EXERCISE REQUIREMENTS = Look below for the line with "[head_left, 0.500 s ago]". Extract that line and each one after it through the last, word for word.

● ● ● ● ● ● ●

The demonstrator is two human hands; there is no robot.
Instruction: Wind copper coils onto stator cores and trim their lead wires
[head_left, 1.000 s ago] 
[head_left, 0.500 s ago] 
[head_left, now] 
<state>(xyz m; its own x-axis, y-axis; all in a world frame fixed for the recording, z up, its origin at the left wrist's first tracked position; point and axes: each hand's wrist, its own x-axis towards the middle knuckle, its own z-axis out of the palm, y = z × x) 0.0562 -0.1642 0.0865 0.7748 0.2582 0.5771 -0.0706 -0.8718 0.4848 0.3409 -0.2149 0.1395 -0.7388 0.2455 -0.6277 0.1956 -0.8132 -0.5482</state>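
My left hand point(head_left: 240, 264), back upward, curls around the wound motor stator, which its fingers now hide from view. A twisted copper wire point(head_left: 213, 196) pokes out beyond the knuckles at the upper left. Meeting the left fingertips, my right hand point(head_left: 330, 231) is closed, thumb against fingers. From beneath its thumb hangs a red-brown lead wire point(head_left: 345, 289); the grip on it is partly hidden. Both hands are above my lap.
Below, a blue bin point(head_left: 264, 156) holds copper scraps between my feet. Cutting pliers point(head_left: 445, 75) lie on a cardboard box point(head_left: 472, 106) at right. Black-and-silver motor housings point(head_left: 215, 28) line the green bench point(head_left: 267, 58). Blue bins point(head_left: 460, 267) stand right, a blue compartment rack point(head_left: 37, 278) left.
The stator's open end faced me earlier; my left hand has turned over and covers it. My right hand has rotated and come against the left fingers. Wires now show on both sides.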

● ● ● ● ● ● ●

TASK ANSWER =
[head_left, 0.500 s ago] 
[head_left, now] 
<state>(xyz m; its own x-axis, y-axis; all in a world frame fixed for the recording, z up, its origin at the left wrist's first tracked position; point and axes: each hand's wrist, its own x-axis towards the middle knuckle, its own z-axis out of the palm, y = z × x) 0.0562 -0.1642 0.0865 0.7748 0.2582 0.5771 -0.0706 -0.8718 0.4848 0.3409 -0.2149 0.1395 -0.7388 0.2455 -0.6277 0.1956 -0.8132 -0.5482</state>
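My left hand point(head_left: 240, 264), back upward, curls around the wound motor stator, which its fingers now hide from view. A twisted copper wire point(head_left: 213, 196) pokes out beyond the knuckles at the upper left. Meeting the left fingertips, my right hand point(head_left: 330, 231) is closed, thumb against fingers. From beneath its thumb hangs a red-brown lead wire point(head_left: 345, 289); the grip on it is partly hidden. Both hands are above my lap.
Below, a blue bin point(head_left: 264, 156) holds copper scraps between my feet. Cutting pliers point(head_left: 445, 75) lie on a cardboard box point(head_left: 472, 106) at right. Black-and-silver motor housings point(head_left: 215, 28) line the green bench point(head_left: 267, 58). Blue bins point(head_left: 460, 267) stand right, a blue compartment rack point(head_left: 37, 278) left.
The stator's open end faced me earlier; my left hand has turned over and covers it. My right hand has rotated and come against the left fingers. Wires now show on both sides.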

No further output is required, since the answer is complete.